**EXERCISE OBJECTIVE:** Starting with the line with "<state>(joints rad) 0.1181" in the entries below and going on through the line with "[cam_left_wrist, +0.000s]", output every line exactly and nothing more. No pictures.

Extracted data entries:
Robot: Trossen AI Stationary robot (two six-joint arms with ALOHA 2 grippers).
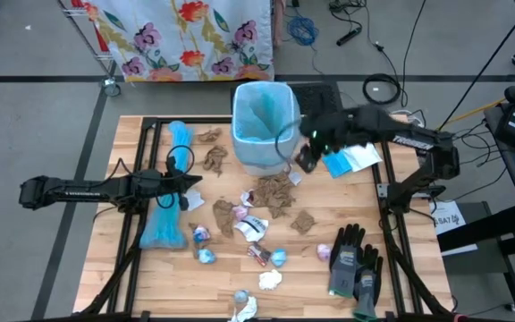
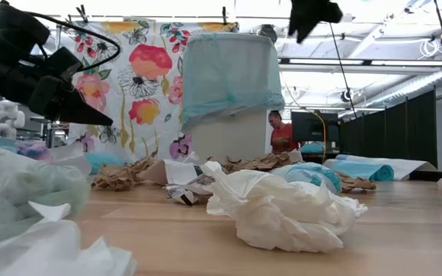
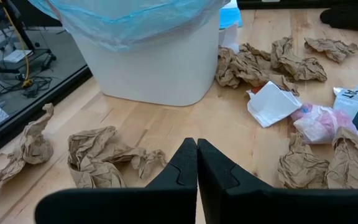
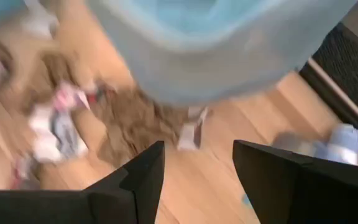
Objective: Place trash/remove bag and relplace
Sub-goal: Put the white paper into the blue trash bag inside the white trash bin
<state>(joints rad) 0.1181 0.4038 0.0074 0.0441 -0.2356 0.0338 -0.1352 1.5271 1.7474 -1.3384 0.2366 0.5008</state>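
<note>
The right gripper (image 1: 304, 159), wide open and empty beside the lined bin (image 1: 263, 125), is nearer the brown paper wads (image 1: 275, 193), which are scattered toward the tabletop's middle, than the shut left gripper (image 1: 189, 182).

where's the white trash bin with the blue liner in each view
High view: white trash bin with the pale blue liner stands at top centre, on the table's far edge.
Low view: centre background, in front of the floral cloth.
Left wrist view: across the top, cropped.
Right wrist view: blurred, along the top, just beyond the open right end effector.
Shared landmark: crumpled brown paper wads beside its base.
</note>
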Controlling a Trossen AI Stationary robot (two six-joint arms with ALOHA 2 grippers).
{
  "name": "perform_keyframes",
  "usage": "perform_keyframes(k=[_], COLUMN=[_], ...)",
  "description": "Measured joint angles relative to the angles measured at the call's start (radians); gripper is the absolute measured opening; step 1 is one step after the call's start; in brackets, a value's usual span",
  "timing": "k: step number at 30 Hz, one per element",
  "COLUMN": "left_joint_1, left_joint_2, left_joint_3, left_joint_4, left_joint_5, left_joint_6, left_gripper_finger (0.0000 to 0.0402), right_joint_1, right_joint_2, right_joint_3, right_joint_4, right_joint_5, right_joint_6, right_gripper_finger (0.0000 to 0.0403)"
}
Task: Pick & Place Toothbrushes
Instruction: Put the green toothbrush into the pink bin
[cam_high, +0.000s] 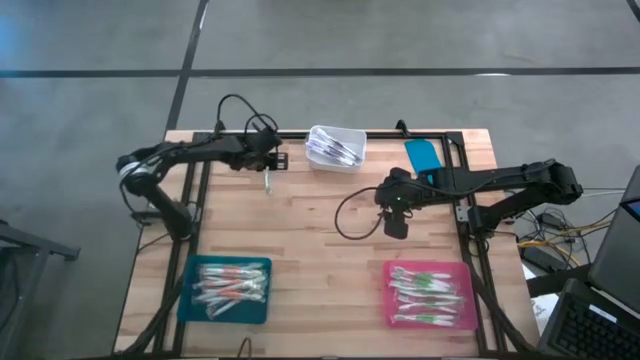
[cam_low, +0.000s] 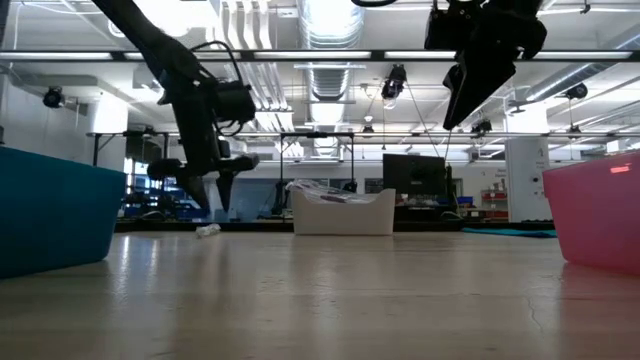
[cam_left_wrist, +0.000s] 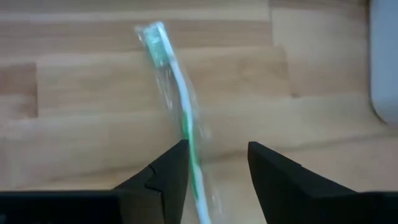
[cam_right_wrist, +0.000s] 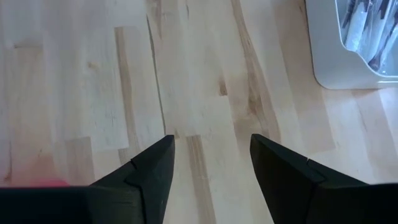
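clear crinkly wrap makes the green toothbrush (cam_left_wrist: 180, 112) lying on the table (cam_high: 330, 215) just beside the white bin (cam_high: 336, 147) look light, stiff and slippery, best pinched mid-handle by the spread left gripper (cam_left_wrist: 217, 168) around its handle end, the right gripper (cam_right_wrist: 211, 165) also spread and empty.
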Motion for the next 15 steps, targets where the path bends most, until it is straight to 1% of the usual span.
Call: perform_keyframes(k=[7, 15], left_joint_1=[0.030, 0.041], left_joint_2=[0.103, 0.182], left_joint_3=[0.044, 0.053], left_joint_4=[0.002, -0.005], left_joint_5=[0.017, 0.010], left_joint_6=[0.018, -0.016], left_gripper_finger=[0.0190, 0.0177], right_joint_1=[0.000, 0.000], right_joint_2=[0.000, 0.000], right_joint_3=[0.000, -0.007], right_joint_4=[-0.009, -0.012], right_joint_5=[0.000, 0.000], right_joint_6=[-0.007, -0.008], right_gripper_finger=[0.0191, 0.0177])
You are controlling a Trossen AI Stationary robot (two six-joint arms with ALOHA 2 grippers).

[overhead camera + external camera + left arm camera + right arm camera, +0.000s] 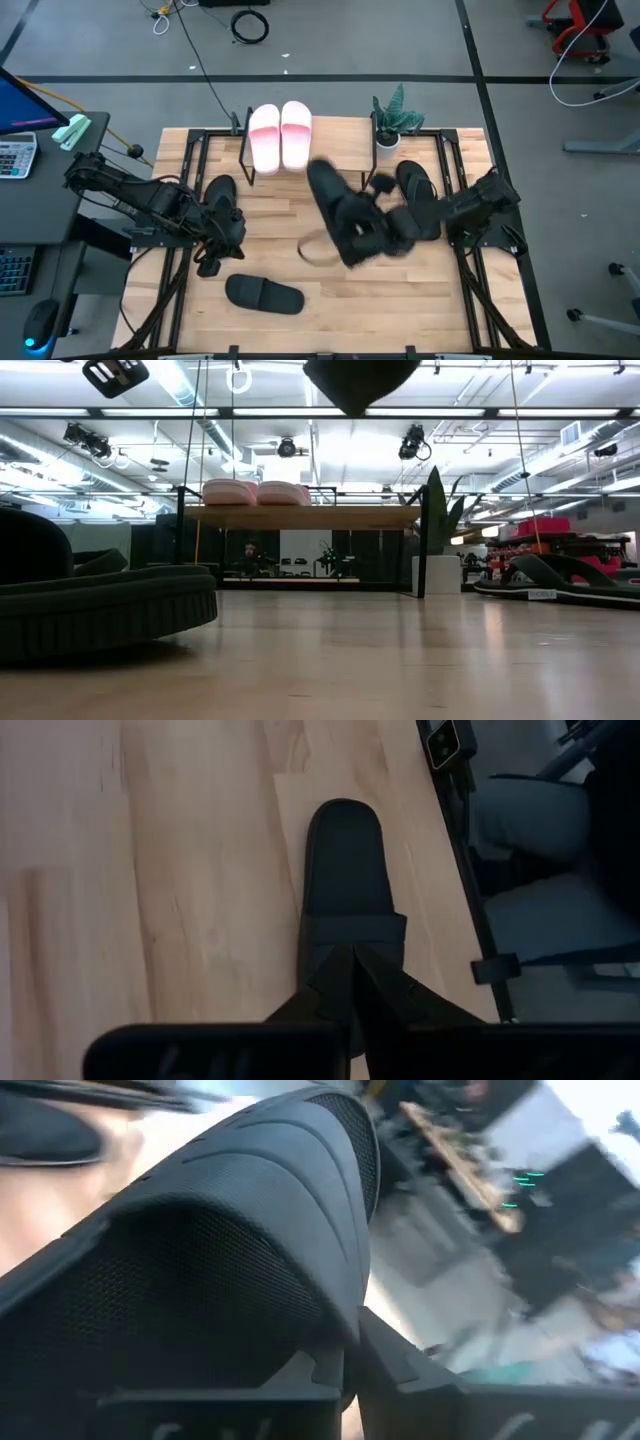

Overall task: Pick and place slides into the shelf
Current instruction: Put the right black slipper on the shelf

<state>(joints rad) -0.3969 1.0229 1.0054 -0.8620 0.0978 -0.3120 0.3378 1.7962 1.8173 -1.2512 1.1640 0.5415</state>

**ANSWER AREA:**
<state>(joints rad) 0.1181 0.4038 0.0074 0.0441 -0.2356 0.0338 -0.1352 1.5271 1.7474 -1.3384 0.2366 0.5008</state>
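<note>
The right gripper (image 1: 304, 159), wide open and empty beside the lined bin (image 1: 263, 125), is nearer the brown paper wads (image 1: 275, 193), which are scattered toward the tabletop's middle, than the shut left gripper (image 1: 189, 182).

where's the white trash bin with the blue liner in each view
High view: white trash bin with the pale blue liner stands at top centre, on the table's far edge.
Low view: centre background, in front of the floral cloth.
Left wrist view: across the top, cropped.
Right wrist view: blurred, along the top, just beyond the open right end effector.
Shared landmark: crumpled brown paper wads beside its base.
</note>
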Controlling a Trossen AI Stationary robot (two six-joint arms with ALOHA 2 grippers).
{
  "name": "perform_keyframes",
  "usage": "perform_keyframes(k=[_], COLUMN=[_], ...)",
  "description": "Measured joint angles relative to the angles measured at the call's start (radians); gripper is the absolute measured opening; step 1 is one step after the call's start; in brackets, a value's usual span",
  "timing": "k: step number at 30 Hz, one per element",
  "COLUMN": "left_joint_1, left_joint_2, left_joint_3, left_joint_4, left_joint_5, left_joint_6, left_gripper_finger (0.0000 to 0.0402), right_joint_1, right_joint_2, right_joint_3, right_joint_4, right_joint_5, right_joint_6, right_gripper_finger (0.0000 to 0.0403)"
}
Task: Pick & Place Toothbrushes
Instruction: Put the green toothbrush into the pink bin
[cam_high, +0.000s] 
[cam_low, +0.000s] 
[cam_left_wrist, +0.000s] 

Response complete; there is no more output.